Мы двигаемся к стадиону пешком. В историческом центре я сразу замечаю, что половина магазинчиков закрыта. Пьер останавливается, чтобы помочь немолодой владелице сувенирной лавки, у которой заело ролльставни.
– Это только для туристов, – говорит она нервно. – Это не всерьез. Завтра с утра первым делом все выброшу.

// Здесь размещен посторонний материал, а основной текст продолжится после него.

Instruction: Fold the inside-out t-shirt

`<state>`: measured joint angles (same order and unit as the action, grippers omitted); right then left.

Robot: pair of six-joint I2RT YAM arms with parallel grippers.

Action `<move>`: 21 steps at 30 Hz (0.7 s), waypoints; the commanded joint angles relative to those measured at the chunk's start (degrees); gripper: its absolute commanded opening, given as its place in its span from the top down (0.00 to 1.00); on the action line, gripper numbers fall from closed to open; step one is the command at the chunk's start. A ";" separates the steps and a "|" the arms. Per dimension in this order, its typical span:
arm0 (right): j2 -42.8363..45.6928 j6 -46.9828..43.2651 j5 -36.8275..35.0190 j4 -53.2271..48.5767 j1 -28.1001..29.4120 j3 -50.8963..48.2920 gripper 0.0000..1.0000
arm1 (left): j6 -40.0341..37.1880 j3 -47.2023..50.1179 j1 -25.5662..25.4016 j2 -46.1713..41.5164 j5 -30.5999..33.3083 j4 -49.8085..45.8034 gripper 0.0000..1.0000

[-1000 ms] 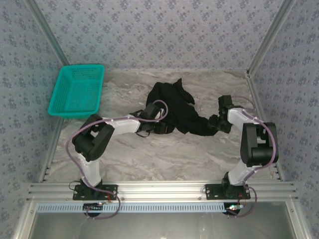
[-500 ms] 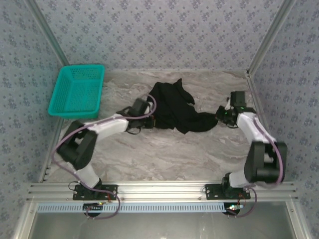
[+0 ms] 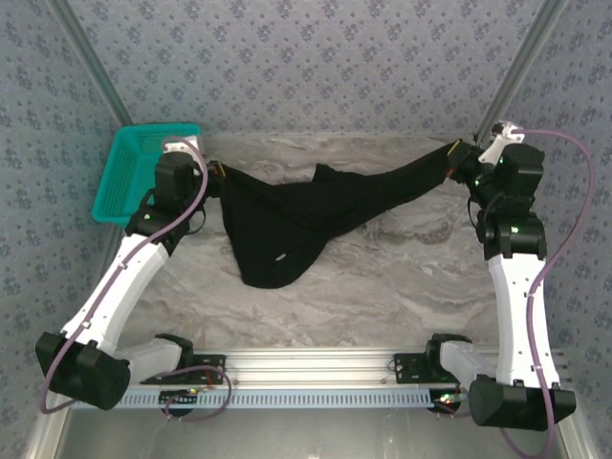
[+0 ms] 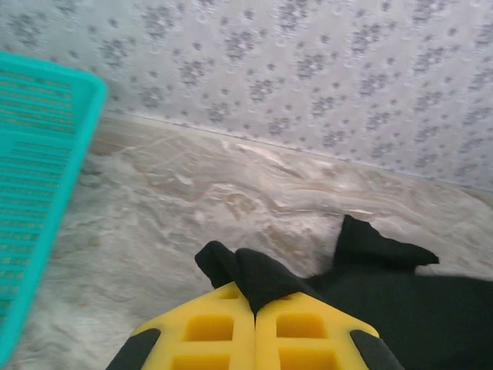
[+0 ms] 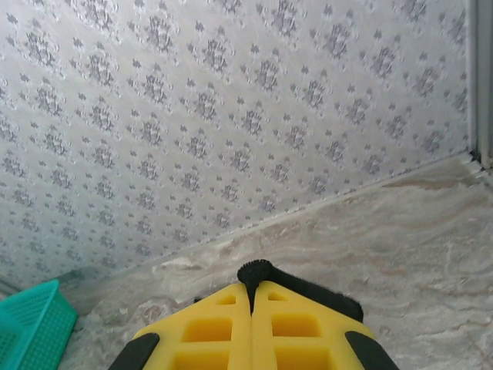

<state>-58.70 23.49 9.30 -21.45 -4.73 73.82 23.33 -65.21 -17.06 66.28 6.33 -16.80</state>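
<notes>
Top external shows you the inside-out t-shirt (image 3: 287, 229) strung between both arms, sagging black over the marble table (image 3: 382, 277). A small white mark on its low part is too small to read. Both arms stretch toward the far wall, with the left gripper (image 3: 212, 172) beside the teal basket (image 3: 129, 177) and the right gripper (image 3: 457, 158) near the back right corner. Your wrist views add the grip: each pair of yellow fingers (image 4: 208, 327) is pressed together, pinching a fold of black cloth.

A grey marbled table (image 3: 382, 277) carried one teal basket (image 3: 134, 186), which sat just left of the left gripper (image 3: 214, 172) and its jaws.
</notes>
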 commanded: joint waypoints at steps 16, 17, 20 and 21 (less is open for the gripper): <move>-12.16 -5.81 -9.06 -8.98 -1.13 13.33 1.00 | -0.97 -9.31 4.17 18.47 -5.28 0.24 1.00; -14.84 -6.12 -9.41 -9.43 -1.10 14.92 1.00 | -0.85 -10.11 3.89 19.11 -6.21 0.11 1.00; -23.64 -7.29 -10.28 -11.05 0.15 20.60 1.00 | -0.57 -11.03 2.69 17.89 -7.29 -0.77 1.00; -27.69 -7.84 -10.43 -12.47 0.90 23.28 0.99 | -0.41 -10.68 2.05 16.57 -7.20 -0.70 1.00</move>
<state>-80.09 18.04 0.95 -30.79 -5.10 91.85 22.15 -72.36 -13.63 87.53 1.91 -18.72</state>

Я пытаюсь понять, с чего она так нервничает, и смотрю на витрину. Там выставлены сувениры на тему ведьмовства – из тех, которые предлагают в десятке городкой Новой Англии. Кружки и брелоки с ведьмами на метлах. Свечи в форме черных котов и черепов. Пена для ванн с этикеткой «Успокаивающее зелье». Когда Пьер запирает ставни, женщина быстро пищит «спасибо» и уходит.
Через несколько кварталов на нас обрушивается жуткий шум, доносящийся со стороны одной из боковых улиц с жилыми домами. Там оказывается фургон с громкоговорителями.
«Важная информация о карантине! – объявляет женский голос. – Просьба собраться на футбольном стадионе. Важная информация о карантине…»
Фургон медленно едет дальше. Мы проходим еще немного – и вдали я слышу еще один, повторяющий тот же текст. Люди выходят из домов, улицы заполняются народом. Неужели они не понимают, что во время эпидемии запрещено собираться вместе?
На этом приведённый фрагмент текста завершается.